Transcribe the tail of the listing: start at the line containing "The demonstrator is" and stop after the last line, keeping every character as is and adding nothing.

▸ RECORDED INFORMATION:
>>>>
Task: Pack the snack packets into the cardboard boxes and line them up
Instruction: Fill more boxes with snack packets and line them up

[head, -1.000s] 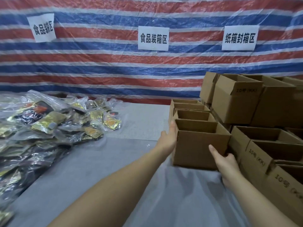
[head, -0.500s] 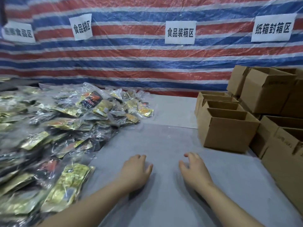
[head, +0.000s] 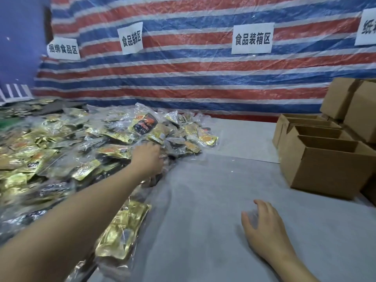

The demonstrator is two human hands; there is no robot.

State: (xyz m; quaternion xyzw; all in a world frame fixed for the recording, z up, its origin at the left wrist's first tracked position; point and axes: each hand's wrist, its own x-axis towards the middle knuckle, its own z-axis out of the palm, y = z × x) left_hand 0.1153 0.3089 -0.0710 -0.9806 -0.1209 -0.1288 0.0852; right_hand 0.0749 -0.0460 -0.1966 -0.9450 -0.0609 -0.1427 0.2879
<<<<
▸ EXERCISE RESPONSE:
The demonstrator is two human hands; there is no robot.

State: (xyz m; quaternion xyzw; all in a world frame fixed for the recording, z up, its origin at the left wrist's first tracked position; point and axes: each hand's wrist, its own x-axis towards the middle knuckle, its own z-axis out of the palm, y = z × x) left_hand 0.1153 0.3089 -0.0710 -0.9806 -0.1209 -0.1288 0.0852; right_hand 0.0749 -0.0460 -0.1966 -0.9450 -0.0609 -0.1427 0.2879

The answer requires no additions.